*DIRECTIONS FOR THIS TASK*
For this exercise, please reproduce the records below word for word, from the first line through the line with "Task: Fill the".

*THE INPUT*
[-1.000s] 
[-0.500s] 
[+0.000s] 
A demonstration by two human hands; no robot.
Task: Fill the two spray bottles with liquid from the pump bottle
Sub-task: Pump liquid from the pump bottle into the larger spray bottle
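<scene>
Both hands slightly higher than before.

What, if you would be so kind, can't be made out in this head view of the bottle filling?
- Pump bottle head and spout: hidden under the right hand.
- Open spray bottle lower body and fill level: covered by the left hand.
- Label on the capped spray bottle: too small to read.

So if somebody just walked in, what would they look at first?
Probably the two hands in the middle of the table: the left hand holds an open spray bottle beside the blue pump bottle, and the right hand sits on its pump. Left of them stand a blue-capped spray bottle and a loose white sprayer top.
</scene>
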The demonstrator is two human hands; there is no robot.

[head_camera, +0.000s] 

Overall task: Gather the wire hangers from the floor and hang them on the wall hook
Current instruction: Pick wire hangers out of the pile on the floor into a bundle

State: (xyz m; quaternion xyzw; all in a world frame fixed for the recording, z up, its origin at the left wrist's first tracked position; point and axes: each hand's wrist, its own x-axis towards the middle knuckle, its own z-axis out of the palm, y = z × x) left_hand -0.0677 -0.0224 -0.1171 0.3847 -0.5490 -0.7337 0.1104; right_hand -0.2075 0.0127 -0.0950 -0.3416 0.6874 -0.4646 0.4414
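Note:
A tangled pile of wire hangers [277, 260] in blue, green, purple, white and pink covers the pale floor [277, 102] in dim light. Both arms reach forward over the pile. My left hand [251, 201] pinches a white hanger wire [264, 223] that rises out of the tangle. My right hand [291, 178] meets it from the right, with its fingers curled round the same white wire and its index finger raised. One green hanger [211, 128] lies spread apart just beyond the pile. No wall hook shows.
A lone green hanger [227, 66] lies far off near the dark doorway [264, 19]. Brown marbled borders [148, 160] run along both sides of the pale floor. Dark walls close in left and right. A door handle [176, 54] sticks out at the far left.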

*ANSWER SPACE*
[-1.000s] 
[-0.500s] 
[+0.000s] 
A demonstration by two human hands; no robot.
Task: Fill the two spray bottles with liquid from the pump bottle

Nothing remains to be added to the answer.